# "God always with me"



## Welton

Could someone translate into Hebrew?


----------



## Marnavot

God *is *always with me
Translates into:
אלוהים תמיד איתי​


----------



## Welton

What is the difference between את from the phrase you translated and עם from "עמנו האל", which would be the translation of the German motto "Gott mit uns" (God with us)? Unfortunately I can't link the source. Please google "עמנו האל" to find the Hebrew Wikiquote article named "מוטואים".


----------



## elroy

In modern Hebrew, עם changes to -אית when followed by a pronoun.


----------



## Welton

ok
!תודה רבה​


----------



## mdbulan

How would you write "God is with me always"? Can you write it vertically as well?


----------



## ashmash

I would also consider אלוהים תמיד לצדי (always by my side).


----------



## airelibre

mdbulan said:


> How would you write "God is with me always"? Can you write it vertically as well?
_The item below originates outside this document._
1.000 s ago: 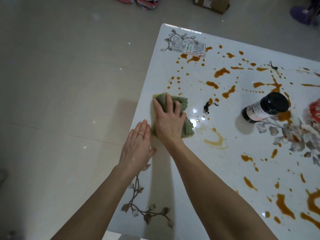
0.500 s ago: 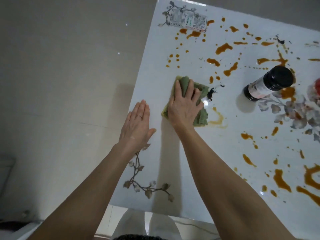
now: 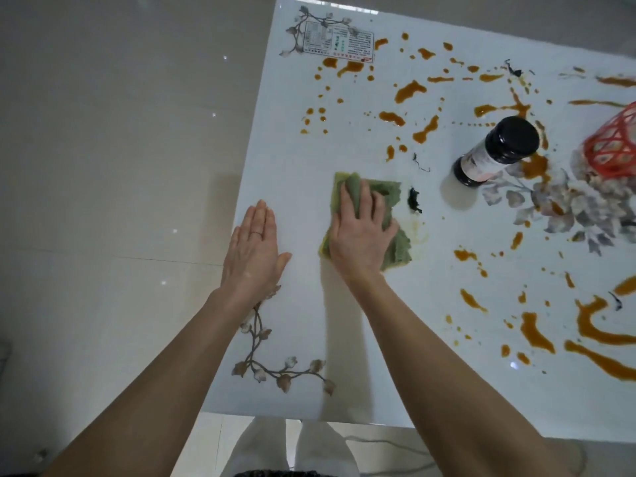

That's just a different word order of the first one, I suppose אלוהים איתי תמיד, but with the phrase having 'always' at the end, it sounds better to me as אלוהים איתי לנצח , אלוהים איתי לעולם ועד. Literally these translate as God is with me forever but I think always and forever are very similar in meaning in this situation.

You can write it vertically in the same way that you can write in Roman script vertically.
O
K
?
ב
ס
ד
ר
?
However that looks quite strange, and usually you would rotate the letters if you're writing vertically so that it still reads right to left (or in this case up to down).


----------



## origumi

airelibre said:


> You can write it vertically in the same way that you can write in Roman script vertically.
> ...
> However that looks quite strange, and usually you would rotate the letters if you're writing vertically so that it still reads right to left (or in this case up to down).


Maybe the requester assumed that Hebrew is written traditionally from top down, like Chinese or Japanese. Well, obviously it's not.


----------